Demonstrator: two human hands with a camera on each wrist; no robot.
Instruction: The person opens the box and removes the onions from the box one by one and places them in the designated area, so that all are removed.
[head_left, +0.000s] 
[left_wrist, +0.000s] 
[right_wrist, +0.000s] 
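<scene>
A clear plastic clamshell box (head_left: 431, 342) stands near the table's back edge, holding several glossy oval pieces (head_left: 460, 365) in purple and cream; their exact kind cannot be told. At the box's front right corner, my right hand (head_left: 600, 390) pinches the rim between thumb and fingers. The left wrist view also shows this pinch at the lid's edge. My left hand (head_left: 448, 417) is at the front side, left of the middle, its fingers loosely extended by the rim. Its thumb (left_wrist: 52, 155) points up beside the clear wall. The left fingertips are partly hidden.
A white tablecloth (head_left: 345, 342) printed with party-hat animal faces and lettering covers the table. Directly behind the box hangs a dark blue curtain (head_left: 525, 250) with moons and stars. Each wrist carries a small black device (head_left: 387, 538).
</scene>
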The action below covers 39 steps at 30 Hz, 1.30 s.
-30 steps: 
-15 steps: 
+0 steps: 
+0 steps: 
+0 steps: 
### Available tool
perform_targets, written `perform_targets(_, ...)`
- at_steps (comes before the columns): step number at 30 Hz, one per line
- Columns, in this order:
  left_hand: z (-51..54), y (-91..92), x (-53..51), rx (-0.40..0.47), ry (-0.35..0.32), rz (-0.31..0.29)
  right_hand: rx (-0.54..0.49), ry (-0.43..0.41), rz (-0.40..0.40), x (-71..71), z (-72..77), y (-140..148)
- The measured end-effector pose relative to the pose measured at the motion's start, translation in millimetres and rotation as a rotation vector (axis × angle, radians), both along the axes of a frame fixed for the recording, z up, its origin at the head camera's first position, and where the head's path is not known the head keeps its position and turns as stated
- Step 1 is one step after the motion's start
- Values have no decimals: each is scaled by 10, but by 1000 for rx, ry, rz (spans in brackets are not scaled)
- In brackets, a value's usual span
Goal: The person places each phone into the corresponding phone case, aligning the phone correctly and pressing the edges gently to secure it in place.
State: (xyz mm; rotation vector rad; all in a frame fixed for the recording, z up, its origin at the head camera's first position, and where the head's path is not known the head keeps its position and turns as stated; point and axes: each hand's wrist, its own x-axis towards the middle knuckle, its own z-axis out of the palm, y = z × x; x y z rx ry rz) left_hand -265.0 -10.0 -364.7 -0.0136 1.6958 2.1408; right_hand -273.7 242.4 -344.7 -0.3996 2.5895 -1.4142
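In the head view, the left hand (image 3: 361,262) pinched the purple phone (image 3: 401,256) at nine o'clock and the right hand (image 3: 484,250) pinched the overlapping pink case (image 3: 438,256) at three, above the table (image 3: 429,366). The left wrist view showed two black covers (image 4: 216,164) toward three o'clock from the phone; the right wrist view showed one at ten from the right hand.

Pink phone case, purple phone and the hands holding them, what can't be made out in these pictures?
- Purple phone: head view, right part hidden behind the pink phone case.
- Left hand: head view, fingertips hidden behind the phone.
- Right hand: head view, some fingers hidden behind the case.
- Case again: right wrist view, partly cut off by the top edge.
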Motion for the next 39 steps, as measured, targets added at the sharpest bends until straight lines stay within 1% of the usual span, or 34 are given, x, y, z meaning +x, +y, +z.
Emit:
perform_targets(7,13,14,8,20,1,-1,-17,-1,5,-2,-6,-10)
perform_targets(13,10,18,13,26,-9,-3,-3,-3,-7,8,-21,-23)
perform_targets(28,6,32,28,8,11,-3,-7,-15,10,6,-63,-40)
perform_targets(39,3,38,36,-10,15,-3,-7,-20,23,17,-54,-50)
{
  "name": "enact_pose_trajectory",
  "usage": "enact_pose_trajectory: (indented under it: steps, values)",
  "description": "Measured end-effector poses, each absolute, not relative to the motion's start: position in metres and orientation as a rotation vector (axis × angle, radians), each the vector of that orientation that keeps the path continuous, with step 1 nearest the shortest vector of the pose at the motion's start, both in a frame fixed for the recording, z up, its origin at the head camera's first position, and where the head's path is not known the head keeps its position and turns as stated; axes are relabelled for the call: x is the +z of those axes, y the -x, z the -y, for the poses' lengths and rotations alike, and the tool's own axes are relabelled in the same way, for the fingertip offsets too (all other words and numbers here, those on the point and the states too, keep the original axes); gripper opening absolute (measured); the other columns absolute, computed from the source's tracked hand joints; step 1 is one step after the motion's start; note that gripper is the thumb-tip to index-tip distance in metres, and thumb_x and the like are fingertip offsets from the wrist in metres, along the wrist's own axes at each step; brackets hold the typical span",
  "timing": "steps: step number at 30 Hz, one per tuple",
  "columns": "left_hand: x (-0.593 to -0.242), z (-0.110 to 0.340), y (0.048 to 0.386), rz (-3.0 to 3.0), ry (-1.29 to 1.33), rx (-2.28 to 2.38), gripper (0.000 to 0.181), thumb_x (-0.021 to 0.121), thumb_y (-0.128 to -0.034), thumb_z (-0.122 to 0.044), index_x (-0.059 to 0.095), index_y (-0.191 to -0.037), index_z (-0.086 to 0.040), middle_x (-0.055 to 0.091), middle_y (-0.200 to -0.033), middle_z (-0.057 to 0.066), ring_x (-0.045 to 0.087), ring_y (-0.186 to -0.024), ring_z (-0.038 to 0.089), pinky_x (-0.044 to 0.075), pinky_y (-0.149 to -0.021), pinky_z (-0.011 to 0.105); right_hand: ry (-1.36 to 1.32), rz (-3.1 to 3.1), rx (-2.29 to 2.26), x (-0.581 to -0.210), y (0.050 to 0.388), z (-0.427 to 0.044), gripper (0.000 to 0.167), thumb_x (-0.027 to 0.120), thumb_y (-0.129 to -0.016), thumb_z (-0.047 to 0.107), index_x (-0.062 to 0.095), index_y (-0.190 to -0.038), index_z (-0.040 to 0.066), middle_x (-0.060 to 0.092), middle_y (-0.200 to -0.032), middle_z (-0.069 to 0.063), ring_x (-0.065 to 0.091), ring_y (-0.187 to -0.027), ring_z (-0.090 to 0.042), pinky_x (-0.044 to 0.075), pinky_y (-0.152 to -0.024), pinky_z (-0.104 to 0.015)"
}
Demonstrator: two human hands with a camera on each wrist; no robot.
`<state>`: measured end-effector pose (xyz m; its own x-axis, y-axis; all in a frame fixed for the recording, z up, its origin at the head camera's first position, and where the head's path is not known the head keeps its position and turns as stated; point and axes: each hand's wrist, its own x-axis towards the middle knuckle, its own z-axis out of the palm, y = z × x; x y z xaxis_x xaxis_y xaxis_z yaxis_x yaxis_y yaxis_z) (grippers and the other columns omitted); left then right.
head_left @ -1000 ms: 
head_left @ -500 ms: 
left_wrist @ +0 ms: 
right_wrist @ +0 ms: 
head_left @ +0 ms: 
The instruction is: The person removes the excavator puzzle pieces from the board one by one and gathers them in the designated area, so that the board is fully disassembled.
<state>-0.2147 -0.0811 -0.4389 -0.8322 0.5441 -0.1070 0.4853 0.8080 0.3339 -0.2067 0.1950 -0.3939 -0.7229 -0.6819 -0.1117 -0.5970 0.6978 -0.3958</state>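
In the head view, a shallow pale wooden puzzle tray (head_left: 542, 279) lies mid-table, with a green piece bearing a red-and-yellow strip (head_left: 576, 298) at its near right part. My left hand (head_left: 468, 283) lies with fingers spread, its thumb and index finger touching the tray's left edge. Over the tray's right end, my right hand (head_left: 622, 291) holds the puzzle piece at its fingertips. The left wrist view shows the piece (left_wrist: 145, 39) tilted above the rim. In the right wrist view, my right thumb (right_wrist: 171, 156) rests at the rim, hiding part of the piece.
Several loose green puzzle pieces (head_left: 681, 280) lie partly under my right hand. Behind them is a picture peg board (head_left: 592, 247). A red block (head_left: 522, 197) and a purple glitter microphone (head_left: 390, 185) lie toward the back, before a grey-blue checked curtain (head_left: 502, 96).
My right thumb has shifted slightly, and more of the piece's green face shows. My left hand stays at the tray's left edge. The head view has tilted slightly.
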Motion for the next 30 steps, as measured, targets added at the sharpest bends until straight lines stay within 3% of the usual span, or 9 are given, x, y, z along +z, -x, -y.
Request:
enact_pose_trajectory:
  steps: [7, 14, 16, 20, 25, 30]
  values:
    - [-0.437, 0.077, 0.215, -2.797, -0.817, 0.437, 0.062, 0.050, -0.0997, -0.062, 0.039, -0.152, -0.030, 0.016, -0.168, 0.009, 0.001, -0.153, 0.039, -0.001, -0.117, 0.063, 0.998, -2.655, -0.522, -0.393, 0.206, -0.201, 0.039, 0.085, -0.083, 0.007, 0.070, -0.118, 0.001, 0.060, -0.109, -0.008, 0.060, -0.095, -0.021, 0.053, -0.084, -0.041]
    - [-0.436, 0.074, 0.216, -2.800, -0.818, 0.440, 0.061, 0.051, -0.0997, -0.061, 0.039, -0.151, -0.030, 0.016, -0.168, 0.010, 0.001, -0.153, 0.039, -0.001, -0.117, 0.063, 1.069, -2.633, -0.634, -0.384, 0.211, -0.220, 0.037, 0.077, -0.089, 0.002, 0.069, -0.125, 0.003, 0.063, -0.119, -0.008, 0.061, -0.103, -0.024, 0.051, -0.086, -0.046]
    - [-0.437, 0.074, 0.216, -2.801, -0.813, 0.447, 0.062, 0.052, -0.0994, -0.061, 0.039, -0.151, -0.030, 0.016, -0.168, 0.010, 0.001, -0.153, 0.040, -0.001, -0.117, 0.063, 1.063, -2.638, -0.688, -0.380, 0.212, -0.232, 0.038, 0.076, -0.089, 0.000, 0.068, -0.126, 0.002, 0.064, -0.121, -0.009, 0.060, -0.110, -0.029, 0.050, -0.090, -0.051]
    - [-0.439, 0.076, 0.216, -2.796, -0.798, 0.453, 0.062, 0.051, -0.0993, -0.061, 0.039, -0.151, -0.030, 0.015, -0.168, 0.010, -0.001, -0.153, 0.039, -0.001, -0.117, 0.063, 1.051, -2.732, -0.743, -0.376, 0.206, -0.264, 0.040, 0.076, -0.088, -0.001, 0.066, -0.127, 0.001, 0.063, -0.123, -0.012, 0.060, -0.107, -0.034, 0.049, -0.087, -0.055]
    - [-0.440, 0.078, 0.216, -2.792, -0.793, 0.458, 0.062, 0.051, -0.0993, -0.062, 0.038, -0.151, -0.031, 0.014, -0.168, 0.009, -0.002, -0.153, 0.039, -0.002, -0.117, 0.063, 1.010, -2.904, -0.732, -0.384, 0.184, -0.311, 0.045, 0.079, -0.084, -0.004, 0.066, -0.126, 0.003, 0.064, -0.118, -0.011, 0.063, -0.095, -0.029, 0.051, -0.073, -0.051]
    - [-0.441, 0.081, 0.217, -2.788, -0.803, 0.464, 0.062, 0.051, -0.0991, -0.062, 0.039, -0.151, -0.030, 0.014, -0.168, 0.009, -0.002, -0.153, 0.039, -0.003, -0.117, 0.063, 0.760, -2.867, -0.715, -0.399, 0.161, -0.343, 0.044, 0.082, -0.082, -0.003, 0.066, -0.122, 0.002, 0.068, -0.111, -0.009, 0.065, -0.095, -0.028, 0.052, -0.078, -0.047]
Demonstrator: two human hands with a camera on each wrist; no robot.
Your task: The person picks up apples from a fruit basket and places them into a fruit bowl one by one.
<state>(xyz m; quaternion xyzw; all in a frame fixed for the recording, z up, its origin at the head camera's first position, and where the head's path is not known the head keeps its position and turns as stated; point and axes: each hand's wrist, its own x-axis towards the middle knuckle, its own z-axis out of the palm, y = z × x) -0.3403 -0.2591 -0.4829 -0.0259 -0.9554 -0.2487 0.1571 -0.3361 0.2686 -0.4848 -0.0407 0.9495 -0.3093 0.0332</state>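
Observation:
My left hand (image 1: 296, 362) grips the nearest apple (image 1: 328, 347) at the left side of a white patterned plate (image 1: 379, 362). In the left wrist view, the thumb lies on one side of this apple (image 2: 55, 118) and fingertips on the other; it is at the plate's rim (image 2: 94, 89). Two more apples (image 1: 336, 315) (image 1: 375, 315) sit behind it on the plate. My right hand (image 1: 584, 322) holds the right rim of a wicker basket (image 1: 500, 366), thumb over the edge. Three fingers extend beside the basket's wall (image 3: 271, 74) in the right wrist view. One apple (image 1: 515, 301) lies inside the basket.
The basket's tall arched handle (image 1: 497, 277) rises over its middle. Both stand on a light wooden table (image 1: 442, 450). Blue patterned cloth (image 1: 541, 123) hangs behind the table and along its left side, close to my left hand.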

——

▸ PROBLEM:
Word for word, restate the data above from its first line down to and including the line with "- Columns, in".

▸ EXERCISE RESULT:
Demonstrator: two human hands with a camera on each wrist; no robot.
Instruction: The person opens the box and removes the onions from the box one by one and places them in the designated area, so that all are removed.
[head_left, +0.000s] 
[left_wrist, +0.000s] 
[right_wrist, +0.000s] 
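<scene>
A clear plastic clamshell box (head_left: 431, 342) stands near the table's back edge, holding several glossy oval pieces (head_left: 460, 365) in purple and cream; their exact kind cannot be told. At the box's front right corner, my right hand (head_left: 600, 390) pinches the rim between thumb and fingers. The left wrist view also shows this pinch at the lid's edge. My left hand (head_left: 448, 417) is at the front side, left of the middle, its fingers loosely extended by the rim. Its thumb (left_wrist: 52, 155) points up beside the clear wall. The left fingertips are partly hidden.
A white tablecloth (head_left: 345, 342) printed with party-hat animal faces and lettering covers the table. Directly behind the box hangs a dark blue curtain (head_left: 525, 250) with moons and stars. Each wrist carries a small black device (head_left: 387, 538).
</scene>
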The action below covers 39 steps at 30 Hz, 1.30 s.
-30 steps: 
-15 steps: 
+0 steps: 
+0 steps: 
+0 steps: 
### Available tool
perform_targets, written `perform_targets(_, ...)`
- at_steps (comes before the columns): step number at 30 Hz, one per line
- Columns, in this order:

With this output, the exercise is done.